Firstly, to replenish inventory and structural reserve will supplement natural demand in oil and gas. Secondly, the energy security will draw a decision — national decision to reinvest into local resource, and to diversify the source of supply, including creating some redundancy, if and as necessary, and clearly maintaining in the future higher inventory stock spare to prevent future shock of supply.

So we believe that these are aligning with trends that are already in place, that we’re already indicating that offshore was set for rebound as we exit 2026 and 2027. So we believe that this combination will both affect the short-cycle impact in a shorter time and the long-cycle at scale into ’27 and ’28. So we are set in our opinion for an uptick into the cycle strengths going forward.

Dave Anderson — Analyst, Barclays

So, Olivier, you had talked about deepwater looking particularly attractive in that outlook. Obviously, that’s part of the long-cycle story there. Can you talk about where you see the most upside in terms of SLB business? Is it more on the Well Construction and Reservoir Analysis side? Could OneSubsea be a big driver? Just trying to think about through the different [Speech Overlap]…

Olivier Le Peuch — Chief Executive Officer

Obviously.

Dave Anderson — Analyst, Barclays

Business that would be most impacted?

Olivier Le Peuch — Chief Executive Officer

So first, I think we are confident that the offshore, I think, has been very attractive economically now, and I think where the large resource are set for operator to unlock and develop going forward, I think, is the reason why we’re seeing this uptick into the FID pipeline and the prediction by many reports saying that this will at-scale exceed what we have seen in the last couple of years.

So the macro has set up very positive for deepwater, and this is true across — I would be very clear across Africa, Asia, East Asia, and Americas for different reasons. Africa, as I stated in my remarks, I think it’s set to certainly be one of the most beneficiary for this as it has vast undeveloped still resource both oil and gas on the West and on the East, and clearly set to be developed, and this is where we see potential acceleration of FID in the coming quarters.

Americas is very strong from Brazil to Gulf of America. And I believe this will continue to be a play part in Central America that we see support in Asia because of gas. We see a double down on the development of gas, a deepwater oversource, and we have seen a lot of development happening these days in Indonesia. And you have seen some of the announcement we have made earlier today in the earnings press release, and with Subsea being awarded in Malaysia and in South China Sea, a critical award.

So I believe that core at large will benefit from this rebounds. We have strong market position across the different division. But yes, indeed Subsea. We expect that OneSubsea to benefit at scale. And as guided historically — previously, I think we expect OneSubsea to benefit, to have a higher booking this year than last year visibly, and to then have a growth trajectory in ’26 and into ’27 and ’28 as we see the scale of this offshore cycle developing.

Operator

Thank you. Your next question comes from the line of James West with Melius Research. Your line is open.
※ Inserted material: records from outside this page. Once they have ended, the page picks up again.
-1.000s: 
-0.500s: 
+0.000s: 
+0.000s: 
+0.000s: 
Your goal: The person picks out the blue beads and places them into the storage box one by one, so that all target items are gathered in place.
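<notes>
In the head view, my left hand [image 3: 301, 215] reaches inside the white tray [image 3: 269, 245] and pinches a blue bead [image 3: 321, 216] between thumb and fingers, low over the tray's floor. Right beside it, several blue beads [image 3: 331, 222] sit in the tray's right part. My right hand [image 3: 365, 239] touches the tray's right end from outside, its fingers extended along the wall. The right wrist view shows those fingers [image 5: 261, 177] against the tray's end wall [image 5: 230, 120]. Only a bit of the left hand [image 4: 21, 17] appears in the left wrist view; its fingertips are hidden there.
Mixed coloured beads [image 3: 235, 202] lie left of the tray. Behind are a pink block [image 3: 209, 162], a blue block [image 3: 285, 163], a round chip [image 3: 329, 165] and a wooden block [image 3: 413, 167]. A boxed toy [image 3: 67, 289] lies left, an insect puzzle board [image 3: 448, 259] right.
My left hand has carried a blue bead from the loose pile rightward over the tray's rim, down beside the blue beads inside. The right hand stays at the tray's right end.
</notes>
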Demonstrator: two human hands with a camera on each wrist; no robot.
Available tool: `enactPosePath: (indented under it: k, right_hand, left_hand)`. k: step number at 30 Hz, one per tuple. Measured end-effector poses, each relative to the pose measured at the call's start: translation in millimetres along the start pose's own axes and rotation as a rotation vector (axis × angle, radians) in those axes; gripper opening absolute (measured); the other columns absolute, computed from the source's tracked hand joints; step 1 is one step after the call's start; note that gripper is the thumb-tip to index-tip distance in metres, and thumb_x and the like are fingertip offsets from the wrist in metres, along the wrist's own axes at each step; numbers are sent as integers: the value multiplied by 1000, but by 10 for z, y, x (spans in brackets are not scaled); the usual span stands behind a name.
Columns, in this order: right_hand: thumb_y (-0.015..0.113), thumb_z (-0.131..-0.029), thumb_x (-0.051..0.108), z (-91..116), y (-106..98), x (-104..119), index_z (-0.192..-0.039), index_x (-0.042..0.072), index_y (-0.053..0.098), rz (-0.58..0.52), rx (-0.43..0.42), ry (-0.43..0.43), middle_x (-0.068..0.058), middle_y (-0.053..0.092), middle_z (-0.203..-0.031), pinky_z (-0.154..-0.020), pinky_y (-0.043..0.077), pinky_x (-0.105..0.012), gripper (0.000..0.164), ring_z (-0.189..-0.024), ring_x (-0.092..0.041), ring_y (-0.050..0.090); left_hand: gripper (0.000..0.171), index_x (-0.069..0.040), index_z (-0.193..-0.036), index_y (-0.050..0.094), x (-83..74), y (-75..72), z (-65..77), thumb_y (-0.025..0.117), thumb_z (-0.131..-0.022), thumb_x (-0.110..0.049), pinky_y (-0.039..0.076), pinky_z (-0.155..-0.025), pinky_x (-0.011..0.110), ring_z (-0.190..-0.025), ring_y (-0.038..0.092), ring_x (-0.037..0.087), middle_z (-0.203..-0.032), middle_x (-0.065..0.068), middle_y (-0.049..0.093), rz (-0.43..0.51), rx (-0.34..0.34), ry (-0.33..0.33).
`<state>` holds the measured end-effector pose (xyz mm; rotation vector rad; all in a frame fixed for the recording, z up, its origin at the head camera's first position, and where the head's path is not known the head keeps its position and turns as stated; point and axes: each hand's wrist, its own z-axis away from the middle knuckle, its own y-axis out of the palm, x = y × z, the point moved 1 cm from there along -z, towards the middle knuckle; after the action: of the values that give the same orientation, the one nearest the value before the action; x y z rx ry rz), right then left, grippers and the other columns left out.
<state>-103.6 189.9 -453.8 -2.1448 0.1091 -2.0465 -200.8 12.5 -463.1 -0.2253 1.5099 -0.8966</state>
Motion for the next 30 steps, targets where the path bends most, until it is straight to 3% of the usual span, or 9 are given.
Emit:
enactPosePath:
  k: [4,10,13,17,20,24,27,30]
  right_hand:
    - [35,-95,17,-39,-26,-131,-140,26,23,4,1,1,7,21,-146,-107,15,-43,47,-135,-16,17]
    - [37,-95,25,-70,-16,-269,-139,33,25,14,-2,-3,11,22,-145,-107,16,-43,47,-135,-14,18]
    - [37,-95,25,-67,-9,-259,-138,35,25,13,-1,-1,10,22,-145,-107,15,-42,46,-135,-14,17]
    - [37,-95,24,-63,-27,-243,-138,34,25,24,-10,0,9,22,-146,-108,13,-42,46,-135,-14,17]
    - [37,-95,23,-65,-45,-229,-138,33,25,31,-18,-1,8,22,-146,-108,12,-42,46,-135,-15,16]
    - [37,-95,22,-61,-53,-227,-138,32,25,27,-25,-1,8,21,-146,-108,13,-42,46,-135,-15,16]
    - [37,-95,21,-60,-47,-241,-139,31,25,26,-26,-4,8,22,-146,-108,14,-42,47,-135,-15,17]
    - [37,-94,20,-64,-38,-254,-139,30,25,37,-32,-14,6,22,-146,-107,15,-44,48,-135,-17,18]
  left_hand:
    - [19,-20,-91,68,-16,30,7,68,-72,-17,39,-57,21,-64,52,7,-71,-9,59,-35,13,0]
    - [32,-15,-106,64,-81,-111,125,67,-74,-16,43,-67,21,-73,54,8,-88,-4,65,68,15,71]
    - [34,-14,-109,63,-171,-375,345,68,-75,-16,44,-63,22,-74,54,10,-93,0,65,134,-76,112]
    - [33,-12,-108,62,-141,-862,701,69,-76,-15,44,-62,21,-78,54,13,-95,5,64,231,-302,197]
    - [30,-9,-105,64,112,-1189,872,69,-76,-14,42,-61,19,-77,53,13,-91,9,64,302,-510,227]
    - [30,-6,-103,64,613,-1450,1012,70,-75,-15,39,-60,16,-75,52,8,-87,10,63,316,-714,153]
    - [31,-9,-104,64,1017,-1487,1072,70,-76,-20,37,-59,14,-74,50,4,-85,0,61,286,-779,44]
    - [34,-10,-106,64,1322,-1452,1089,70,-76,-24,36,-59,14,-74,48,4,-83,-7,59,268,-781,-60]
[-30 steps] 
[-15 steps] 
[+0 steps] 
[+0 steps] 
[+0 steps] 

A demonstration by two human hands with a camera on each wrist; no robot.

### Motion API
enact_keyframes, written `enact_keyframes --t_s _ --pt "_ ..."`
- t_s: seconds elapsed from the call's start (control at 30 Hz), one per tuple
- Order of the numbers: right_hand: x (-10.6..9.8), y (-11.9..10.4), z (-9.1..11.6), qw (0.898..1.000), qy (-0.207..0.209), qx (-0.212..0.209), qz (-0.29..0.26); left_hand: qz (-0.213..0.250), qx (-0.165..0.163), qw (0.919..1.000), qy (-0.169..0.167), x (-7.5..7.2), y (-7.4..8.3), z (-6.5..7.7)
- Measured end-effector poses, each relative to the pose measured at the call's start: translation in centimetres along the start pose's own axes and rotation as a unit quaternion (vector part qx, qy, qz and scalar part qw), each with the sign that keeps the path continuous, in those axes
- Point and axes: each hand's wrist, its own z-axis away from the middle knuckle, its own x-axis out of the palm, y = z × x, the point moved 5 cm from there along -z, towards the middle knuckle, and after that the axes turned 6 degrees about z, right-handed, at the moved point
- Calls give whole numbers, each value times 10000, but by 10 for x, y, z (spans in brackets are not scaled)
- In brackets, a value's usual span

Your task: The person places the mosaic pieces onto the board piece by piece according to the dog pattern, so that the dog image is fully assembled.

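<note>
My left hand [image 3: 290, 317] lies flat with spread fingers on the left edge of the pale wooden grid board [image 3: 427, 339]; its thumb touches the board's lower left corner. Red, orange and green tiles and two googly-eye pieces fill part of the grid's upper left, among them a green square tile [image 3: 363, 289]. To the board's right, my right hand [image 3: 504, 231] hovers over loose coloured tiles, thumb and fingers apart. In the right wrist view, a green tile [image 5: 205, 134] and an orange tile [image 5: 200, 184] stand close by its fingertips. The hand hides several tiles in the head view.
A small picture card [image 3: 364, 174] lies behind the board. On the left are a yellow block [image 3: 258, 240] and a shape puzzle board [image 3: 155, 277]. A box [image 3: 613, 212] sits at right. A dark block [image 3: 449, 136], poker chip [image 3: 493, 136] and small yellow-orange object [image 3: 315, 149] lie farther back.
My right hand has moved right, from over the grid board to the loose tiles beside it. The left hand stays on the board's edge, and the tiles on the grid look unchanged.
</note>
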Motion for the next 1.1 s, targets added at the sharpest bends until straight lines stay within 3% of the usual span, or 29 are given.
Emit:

James West — Analyst, Melius Research

Hey, good morning, Olivier, Stephane.

Olivier Le Peuch — Chief Executive Officer

Morning, James.

James West — Analyst, Melius Research

Olivier, the Middle East is your backyard. You guys have owned that market for a century or more. You don’t leave conflict zones. But when conflicts happen, and you’re always there for the recovery. As you think about the recovery and how it could unfold, I know you made some comments in your prepared remarks about this, but as you talk to the customers, what do they want to do? What do they need you for initially? And how do you think the kind of momentum builds, assuming that we — the conflict resolves and the timeline that you kind of laid out and others laid out?

Olivier Le Peuch — Chief Executive Officer

First, I think to be clear, I think we are working in lockstep for customers every day, every week. We continue to work closely with them to understand as they are contemplating all options for recovery, and I continue to observe the outcome of the discussion and the geopolitical event happening on the back and we stand ready. So I think we are in standby as we speak. But yes, multiple scenario are being considered, and there are some countries where the resumption of operation will be relatively fast and could turn into days and weeks.

And there are country as facility and/or a field have been stopped and shutting abruptly, where we will be needing to intervene on those fields. Hence, it will be an initial phase of assessment, initial phase of intervention before the production can come back to full capacity.

And there are country or region or not region, but zone in the region where security will remain a concern and will delay further the recovery. So it’s a gradual recovery. But yes, we are working very closely with customers both to mobilize equipment or resource, and also to anticipate the reservoir consequence and the type of services they need to provide as the conflict start to be stabilizing, and as the — customer has the confidence to remobilize.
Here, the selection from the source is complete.